ORSO constructs a data-driven network based on social interactions and identified similarities between datasets. (1) Both validated public data and user-submitted data are hosted by ORSO. (2) Metadata and primary read coverage values are used to construct a data network, where connections represent similarities between datasets. (3) Based on data similarities, individual datasets are recommended to a user based on that user’s interests. (4) User interests are gauged by social interactions with datasets, such as favoriting and following. These interactions are in turn used to connect datasets in the network and impact the data recommended to other users.
Fig 2.
Recapitulation of biological associations in ORSO network and PCA views.

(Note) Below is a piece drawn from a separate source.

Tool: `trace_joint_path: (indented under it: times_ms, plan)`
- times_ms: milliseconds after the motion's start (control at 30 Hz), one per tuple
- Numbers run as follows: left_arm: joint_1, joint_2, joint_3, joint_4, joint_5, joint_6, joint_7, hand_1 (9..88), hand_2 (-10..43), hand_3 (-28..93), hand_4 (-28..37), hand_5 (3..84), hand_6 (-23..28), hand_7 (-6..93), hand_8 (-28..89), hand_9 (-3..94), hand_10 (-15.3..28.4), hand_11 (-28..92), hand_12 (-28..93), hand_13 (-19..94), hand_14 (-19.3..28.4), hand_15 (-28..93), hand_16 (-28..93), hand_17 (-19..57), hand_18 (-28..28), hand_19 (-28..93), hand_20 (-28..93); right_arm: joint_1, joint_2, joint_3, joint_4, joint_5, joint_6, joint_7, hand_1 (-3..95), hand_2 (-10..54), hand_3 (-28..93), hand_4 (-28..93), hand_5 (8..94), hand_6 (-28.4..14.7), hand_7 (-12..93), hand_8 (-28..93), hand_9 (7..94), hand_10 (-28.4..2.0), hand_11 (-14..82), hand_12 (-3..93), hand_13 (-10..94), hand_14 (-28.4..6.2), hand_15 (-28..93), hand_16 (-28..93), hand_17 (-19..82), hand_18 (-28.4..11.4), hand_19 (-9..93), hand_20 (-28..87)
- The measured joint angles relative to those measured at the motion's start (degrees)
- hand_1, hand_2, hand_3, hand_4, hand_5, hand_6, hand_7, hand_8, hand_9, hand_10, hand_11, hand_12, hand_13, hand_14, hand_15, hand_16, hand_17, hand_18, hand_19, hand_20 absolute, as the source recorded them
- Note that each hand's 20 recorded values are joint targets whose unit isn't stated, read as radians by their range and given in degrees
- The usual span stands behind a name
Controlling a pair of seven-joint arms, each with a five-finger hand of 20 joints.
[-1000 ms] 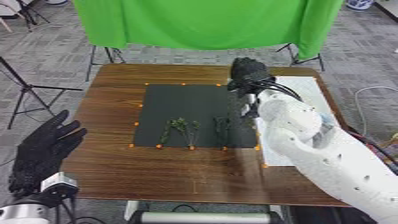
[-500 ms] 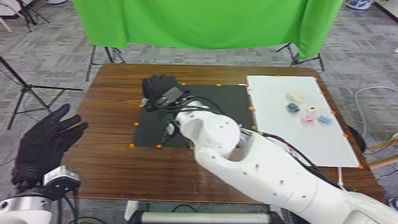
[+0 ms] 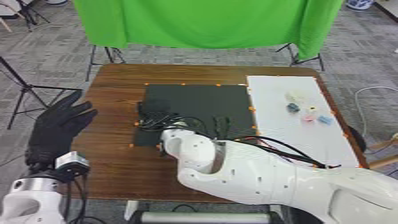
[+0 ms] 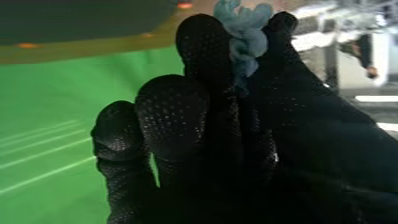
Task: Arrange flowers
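Note:
My right hand [image 3: 155, 106] is low over the left part of the black mat [image 3: 191, 95] in the head view. In the right wrist view this hand [image 4: 209, 115] pinches a blue-grey knitted flower piece [image 4: 242, 37] between thumb and fingertip. A green stem [image 3: 222, 126] lies on the mat to the right of the hand; my arm hides the mat's near-left part. On the white sheet [image 3: 275, 135] lie small knitted flowers: cream [image 3: 295, 95], dark teal [image 3: 293, 107], pink [image 3: 308, 118] and light blue [image 3: 325, 120]. My left hand [image 3: 55, 127] stays beside the table's left edge, fingers straight.
Orange markers edge the mat and the sheet on the brown table [image 3: 115, 170]. A green cloth [image 3: 209, 22] hangs beyond the far edge. My right forearm [image 3: 258, 170] crosses the table's near right part, its black cables trailing over the sheet.
From beside the white sheet, my right hand has swung left across the black mat, then come nearer the robot. The sheet's flowers are uncovered. My left hand has shifted slightly forward.

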Motion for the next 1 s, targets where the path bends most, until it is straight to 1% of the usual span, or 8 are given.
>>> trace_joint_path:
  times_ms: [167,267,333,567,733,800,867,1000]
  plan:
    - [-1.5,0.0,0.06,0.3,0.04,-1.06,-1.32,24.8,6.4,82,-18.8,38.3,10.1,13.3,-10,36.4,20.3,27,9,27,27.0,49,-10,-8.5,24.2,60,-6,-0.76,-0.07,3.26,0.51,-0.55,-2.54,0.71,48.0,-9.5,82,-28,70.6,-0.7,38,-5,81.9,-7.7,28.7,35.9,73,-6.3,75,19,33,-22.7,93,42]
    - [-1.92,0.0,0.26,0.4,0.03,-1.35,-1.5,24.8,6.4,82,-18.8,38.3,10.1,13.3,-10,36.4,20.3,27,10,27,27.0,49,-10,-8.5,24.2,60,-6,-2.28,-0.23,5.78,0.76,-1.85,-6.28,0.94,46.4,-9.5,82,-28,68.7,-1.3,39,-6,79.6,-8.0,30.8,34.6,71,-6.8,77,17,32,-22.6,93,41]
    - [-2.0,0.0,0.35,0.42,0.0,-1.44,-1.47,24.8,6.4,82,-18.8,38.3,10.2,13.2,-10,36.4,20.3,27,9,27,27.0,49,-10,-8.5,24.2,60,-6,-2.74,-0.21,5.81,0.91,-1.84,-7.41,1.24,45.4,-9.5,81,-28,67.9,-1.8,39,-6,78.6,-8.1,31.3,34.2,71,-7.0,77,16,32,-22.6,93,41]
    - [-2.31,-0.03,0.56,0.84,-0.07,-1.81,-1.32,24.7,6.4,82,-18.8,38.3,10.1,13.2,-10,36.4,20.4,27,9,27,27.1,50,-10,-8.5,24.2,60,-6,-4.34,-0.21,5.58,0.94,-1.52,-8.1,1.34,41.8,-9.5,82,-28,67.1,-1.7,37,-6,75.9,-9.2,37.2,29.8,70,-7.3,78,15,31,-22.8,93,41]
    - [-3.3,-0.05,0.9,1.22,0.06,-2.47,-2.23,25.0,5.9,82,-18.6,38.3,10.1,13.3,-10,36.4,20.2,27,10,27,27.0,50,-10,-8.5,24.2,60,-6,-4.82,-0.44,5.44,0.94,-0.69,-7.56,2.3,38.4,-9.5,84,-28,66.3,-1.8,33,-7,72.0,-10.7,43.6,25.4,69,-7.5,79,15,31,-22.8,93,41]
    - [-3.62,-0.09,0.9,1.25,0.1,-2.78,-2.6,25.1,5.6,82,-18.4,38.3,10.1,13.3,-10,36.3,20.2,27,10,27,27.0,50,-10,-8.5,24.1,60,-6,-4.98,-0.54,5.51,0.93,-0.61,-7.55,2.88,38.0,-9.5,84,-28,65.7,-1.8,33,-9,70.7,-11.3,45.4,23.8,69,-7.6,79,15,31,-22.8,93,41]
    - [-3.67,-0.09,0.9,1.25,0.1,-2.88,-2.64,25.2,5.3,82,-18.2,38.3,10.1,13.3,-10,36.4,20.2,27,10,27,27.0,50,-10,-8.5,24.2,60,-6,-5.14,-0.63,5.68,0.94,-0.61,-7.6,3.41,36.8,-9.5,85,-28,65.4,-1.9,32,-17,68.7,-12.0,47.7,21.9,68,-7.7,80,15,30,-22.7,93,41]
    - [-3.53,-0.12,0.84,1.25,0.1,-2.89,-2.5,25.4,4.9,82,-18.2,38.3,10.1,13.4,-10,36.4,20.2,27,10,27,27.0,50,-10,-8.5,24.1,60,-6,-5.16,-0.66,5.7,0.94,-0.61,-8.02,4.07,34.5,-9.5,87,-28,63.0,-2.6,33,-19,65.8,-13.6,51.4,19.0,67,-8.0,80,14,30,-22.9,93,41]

All plots were taken from ORSO without modification, except for label overlays. (A) PCA view of human RNA-seq data (hg19 assembly; 1,180 ENCODE datasets). The PCA was constructed considering read coverage values across models of mRNA transcripts. Similar cell types cluster in the same location in PCA space. (B) Network view of human RNA-seq data (805 experiments). Network topologies reflect similarities across cell types. The network layout was generated using a force-directed algorithm that minimizes the distances between connected nodes. (C) Dendrogram view of human RNA-seq data (805 ENCODE experiments). Network similarities were used in hierarchical clustering to create a dendrogram of biologically relevant cell type clusters. (D) PCA view of human ChIP-seq data (hg19 assembly; 4,502 ENCODE datasets). Similar protein targets, including histone modifications, are grouped together in a PCA created using promoter read coverage values. (E) Co-localization of histone modifications associated with active genomic regions in the human ChIP-seq PCA. (F) Co-localization of histone modifications with relevant protein targets in the human ChIP-seq PCA.
Fig 3.
Application of RNA-seq data from a hESC to cardiomyocyte differentiation time course to ORSO.
All plots were taken from ORSO without modification, except for label and transparency overlays. (A) Schematic describing the differentiation time course. (B) Differentiation datasets after integration in the human RNA-seq PCA. Early timepoints co-localize with hESCs while later timepoints co-localize with heart muscle samples. (C) Network view after integration of time course data with 805 ENCODE experiments. Localization of timepoints near hESC and heart data points reflect similarities predicted by the ORSO recommendation system.